Although the consequences of incivility are well established, much of the research has focused narrowly on interpersonal conflict and power differentials, without examining how institutional structures and cultural norms sustain these asymmetries (Callahan, 2011; Rayner and Keashly, 2005). By integrating multiple levels of analysis, this study positions power not merely as an individual attribute but as a structural and relational force, shaping the antecedents and mechanisms that drive the emergence, experience, and persistence of workplace incivility in academic leadership.
Methods
This study explores the lived experiences of academic leaders, with a focus on how organizational toxicity, manifested through incivility, emerges, is experienced, and persists within academic settings. Drawing on in-depth interviews, the study examines relational, structural, and cultural dynamics shaping leadership experiences across academic contexts.
Participant recruitment
Participants were academic leaders from four Canadian research-intensive universities, all located within business schools. The sample included deans (n = 3), associate deans (n = 5), and department chairs (n = 5). Business schools provide a distinctive context for this study given their cultural features, including intense competition, heightened status consciousness, and ambition for institutional and personal reputation (Gibson and Pohlmann, 2024). These dynamics can normalize uncivil behaviors, while a “customer” mentality among students may create additional pressures on faculty (Gibson and Pohlmann, 2024).
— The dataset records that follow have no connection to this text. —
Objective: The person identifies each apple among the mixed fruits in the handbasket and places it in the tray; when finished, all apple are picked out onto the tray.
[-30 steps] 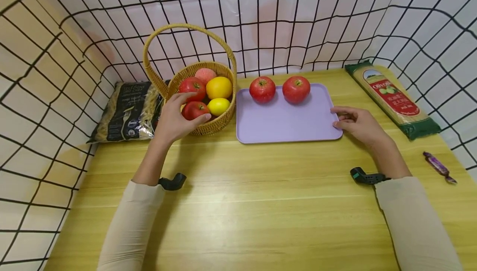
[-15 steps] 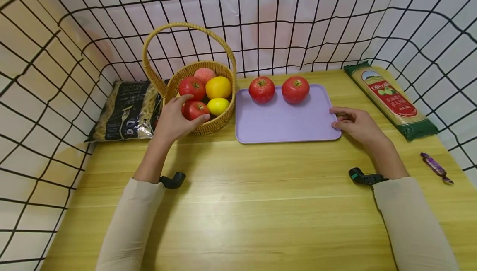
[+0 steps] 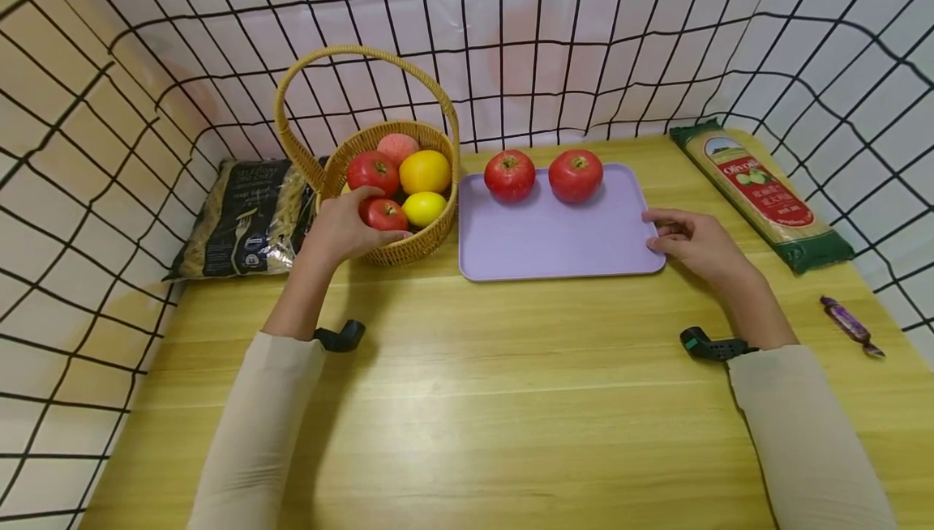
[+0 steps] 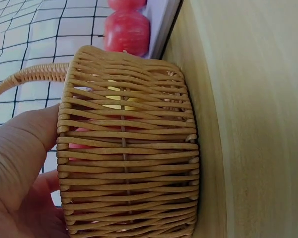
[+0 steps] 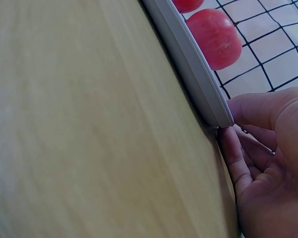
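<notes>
Black and clear plastic wraps a pasta bag (image 3: pixel 244 218) lying at far left, beside the wicker basket (image 3: pixel 409 251). Reaching over the basket's near-left rim, the left hand (image 3: pixel 330 226) has thumb and forefinger curved round the front red apple (image 3: pixel 385 215) – the apple sits inside the basket, next to a lemon (image 3: pixel 424 210). Behind these are another red fruit (image 3: pixel 374 173), a larger yellow fruit (image 3: pixel 426 171) and a pinkish one (image 3: pixel 398 147). Next comes the lilac tray (image 3: pixel 547 242), two red fruits (image 3: pixel 576 177) side by side along its back edge. At its right edge the right hand (image 3: pixel 693 245) pinches the rim – thumb against fingers. Farther right lie a green-ended noodle packet (image 3: pixel 762 198) and, nearer, a purple-wrapped sweet (image 3: pixel 850 325).
</notes>
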A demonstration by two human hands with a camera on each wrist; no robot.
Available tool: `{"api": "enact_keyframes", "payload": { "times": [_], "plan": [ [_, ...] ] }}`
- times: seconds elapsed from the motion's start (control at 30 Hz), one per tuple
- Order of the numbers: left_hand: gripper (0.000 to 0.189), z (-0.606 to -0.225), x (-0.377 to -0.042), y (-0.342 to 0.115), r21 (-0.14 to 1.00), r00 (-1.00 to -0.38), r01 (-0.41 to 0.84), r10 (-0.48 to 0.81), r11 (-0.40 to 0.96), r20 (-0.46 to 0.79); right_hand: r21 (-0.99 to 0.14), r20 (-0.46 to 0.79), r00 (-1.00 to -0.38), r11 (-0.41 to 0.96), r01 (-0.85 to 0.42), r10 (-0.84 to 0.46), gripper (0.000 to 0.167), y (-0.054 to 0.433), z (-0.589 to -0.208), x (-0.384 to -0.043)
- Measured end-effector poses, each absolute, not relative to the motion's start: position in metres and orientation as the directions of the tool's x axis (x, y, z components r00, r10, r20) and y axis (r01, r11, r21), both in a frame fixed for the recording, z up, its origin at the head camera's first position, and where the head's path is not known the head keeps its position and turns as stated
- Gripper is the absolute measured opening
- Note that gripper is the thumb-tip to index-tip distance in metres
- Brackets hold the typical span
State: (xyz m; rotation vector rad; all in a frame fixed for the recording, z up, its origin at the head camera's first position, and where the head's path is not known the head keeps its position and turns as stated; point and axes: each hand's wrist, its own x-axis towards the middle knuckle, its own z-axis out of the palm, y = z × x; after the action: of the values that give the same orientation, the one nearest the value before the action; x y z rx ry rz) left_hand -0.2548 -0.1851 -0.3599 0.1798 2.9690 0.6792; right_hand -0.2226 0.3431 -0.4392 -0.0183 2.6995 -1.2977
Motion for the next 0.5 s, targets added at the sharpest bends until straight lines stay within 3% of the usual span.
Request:
{"api": "enact_keyframes", "payload": {
  "times": [0.5],
  "plan": [
    [0.079, -0.3646, -0.2560, -0.1843, 0.483, -0.991, 0.112, 0.133, 0.869, -0.008, -0.795, -0.150, -0.986, 0.601, 0.082, -0.065, 0.050, 0.3419, -0.4399, -0.2242]
  ]
}}
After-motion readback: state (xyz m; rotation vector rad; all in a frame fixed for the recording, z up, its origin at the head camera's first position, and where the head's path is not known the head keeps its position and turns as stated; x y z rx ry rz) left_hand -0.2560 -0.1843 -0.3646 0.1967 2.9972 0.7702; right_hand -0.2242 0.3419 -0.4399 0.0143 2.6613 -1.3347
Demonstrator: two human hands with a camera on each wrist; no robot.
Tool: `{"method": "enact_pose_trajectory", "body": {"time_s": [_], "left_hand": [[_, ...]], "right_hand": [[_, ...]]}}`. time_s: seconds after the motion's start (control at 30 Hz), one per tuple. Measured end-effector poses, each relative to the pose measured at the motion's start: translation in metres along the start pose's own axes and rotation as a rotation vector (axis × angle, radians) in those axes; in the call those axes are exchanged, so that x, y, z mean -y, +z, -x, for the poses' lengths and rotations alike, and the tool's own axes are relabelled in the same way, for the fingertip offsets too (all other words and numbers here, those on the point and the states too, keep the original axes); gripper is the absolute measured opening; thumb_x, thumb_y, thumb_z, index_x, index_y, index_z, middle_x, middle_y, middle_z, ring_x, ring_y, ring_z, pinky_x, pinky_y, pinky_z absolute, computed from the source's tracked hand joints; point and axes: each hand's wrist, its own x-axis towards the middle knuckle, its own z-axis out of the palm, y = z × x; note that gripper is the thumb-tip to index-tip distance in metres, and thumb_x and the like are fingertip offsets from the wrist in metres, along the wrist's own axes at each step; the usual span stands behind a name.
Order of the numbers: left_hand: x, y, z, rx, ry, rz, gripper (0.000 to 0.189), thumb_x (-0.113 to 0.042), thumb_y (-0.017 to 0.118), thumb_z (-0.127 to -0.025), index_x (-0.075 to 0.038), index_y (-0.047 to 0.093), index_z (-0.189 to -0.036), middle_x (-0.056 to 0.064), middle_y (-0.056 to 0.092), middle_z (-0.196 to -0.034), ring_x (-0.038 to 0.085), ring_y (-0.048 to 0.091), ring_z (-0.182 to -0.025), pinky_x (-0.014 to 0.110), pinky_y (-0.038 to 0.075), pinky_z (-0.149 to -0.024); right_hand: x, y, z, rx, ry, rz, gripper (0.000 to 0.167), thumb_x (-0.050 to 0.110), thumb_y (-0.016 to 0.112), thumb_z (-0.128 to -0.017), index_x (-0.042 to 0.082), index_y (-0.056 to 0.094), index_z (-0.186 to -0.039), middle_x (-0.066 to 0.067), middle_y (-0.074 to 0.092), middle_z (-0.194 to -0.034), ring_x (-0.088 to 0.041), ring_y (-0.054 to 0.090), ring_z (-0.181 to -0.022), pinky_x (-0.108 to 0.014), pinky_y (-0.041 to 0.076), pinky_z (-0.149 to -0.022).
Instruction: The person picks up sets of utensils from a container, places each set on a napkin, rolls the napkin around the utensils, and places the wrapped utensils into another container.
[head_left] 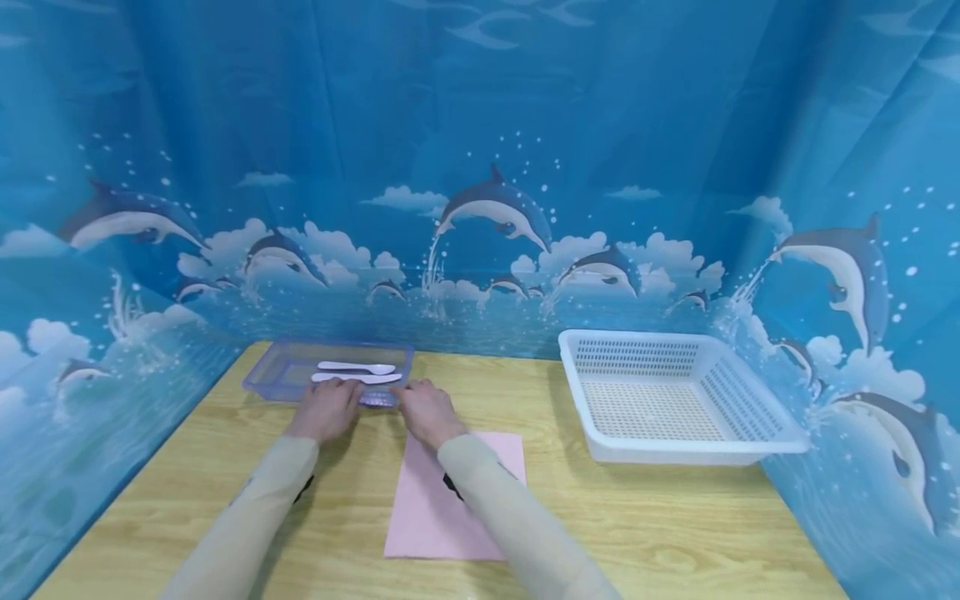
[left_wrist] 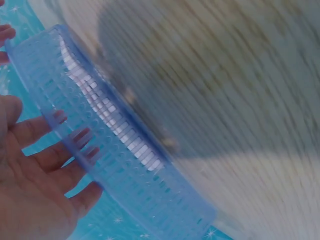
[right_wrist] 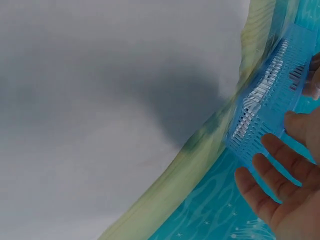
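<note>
At the back left of the table stands a translucent bluish-purple plastic basket (head_left: 273, 379). A white spoon (head_left: 381, 369) and a slimmer white piece of cutlery (head_left: 386, 379), knife-like in outline, lie side by side in it. My left hand (head_left: 327, 408) reaches over the front rim; in the left wrist view its spread fingers (left_wrist: 47, 157) dip behind the see-through wall, tips showing through. At the front right corner is my right hand (head_left: 427, 410). Its thumb lies by the rim in the right wrist view, and its loosely spread fingers (right_wrist: 272, 185) overlap the rim and corner.
A pink sheet (head_left: 438, 517) lies on the wooden table (head_left: 637, 533) under my right forearm. At the right stands a larger white slatted basket (head_left: 588, 417). A blue dolphin-print curtain (head_left: 480, 100) surrounds the table at the back and sides.
</note>
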Motion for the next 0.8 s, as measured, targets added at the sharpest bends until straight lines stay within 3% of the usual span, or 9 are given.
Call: {"method": "enact_pose_trajectory", "body": {"time_s": [0.3,0.53,0.8], "left_hand": [[0.01,0.007,-0.013,0.05,-0.016,0.01,0.039,-0.029,0.039,-0.105,-0.004,0.068,-0.109,0.021,0.07,-0.109,0.045,0.063,-0.103,0.07,0.035,-0.098],[0.014,0.003,-0.026,0.163,-0.032,0.045,0.044,-0.031,0.035,-0.103,-0.004,0.07,-0.105,0.021,0.07,-0.113,0.044,0.063,-0.107,0.063,0.041,-0.098],[0.017,0.007,-0.033,0.233,-0.024,0.05,0.047,-0.035,0.034,-0.103,-0.005,0.071,-0.102,0.019,0.07,-0.112,0.043,0.063,-0.107,0.061,0.046,-0.093]], "right_hand": [[0.002,-0.002,-0.006,0.015,0.033,-0.029,0.038,0.009,0.056,-0.097,0.028,0.064,-0.128,0.001,0.07,-0.118,-0.019,0.064,-0.105,-0.035,0.057,-0.08],[0.002,-0.001,-0.012,-0.013,0.062,-0.027,0.034,0.005,0.064,-0.089,0.028,0.073,-0.113,0.003,0.074,-0.098,-0.018,0.064,-0.093,-0.033,0.056,-0.073],[0.002,-0.002,-0.014,-0.026,0.056,0.006,0.036,0.003,0.066,-0.086,0.03,0.075,-0.108,0.003,0.074,-0.092,-0.016,0.066,-0.089,-0.032,0.056,-0.07]]}}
Following ethical clearance from each participating institution, purposeful sampling was used to recruit the participants. To minimize professional risk and encourage candor, only tenured faculty members were eligible to participate. Of the 47 leaders invited, 13 completed semi-structured interviews via video conferencing between March and June 2023, during a period when institutions were navigating early post-pandemic transitions and hybrid work arrangements.
Data collection and analysis
Interviews were audio-recorded, transcribed verbatim, and anonymized. Numerical identifiers were assigned to participants, and gender-neutral pronouns (“they/them”) were applied in transcripts to reduce the possibility of identification through speech patterns.
Data were analyzed using NVivo (Version 14; QSR International, 2023) and guided by multilevel thematic analysis and constant comparative methods (Braun and Clarke, 2022). Thematic analysis identified recurring patterns across interviews, while the comparative method refined these insights through cross-case examination. Multiple transcript readings, inductive coding, and iterative code consolidation were conducted, with particular attention to distinguishing incivility from related constructs such as bullying. The analysis was situated within a constructivist paradigm, recognizing that organizational life and meaning-making are co-constructed through interaction (Merriam and Tisdell, 2015).
Results
This section presents findings across multiple levels of analysis demonstrating how individual behaviors are nested within broader team, organizational, and systemic contexts. Incivility emerged as a deeply embedded and pervasive phenomenon, shaped by interrelated forces operating simultaneously across these four levels. Participants described academic environments characterized by pervasive cultures of incivility with widespread impacts on individuals, teams, and institutions.
Acts of incivility originated from multiple sources, including faculty members, fellow academic leaders, students, and external stakeholders. One participant characterized the behaviors as “absolutely 100% rampant,” highlighting how deeply incivility had become embedded in institutional culture. Examples provided included snarky emails, gaslighting, disruptive behavior, condescension, cutting remarks, belittling colleagues’ ideas, talking over others, and unkind language.
Individual drivers
Academic leaders identified significant gaps in self-awareness as a key antecedent to workplace incivility. This often manifested in behaviors driven by an intense focus on personal goals. Participants noted that prioritizing technical expertise over interpersonal skills and emotional intelligence fostered environments where individuals frequently failed to recognize the impact of their actions on others, inadvertently contributing to incivility. When these behaviors occurred in high-power individuals, their actions were perceived as disproportionately impactful. I wrestle with this because there are people who are intentionally rude or disruptive, and then there are other people who just don’t know any better and don’t realize how their comments impact other people. There's sometimes a lack of self-awareness with a lot of academics. (Associate Dean, P8)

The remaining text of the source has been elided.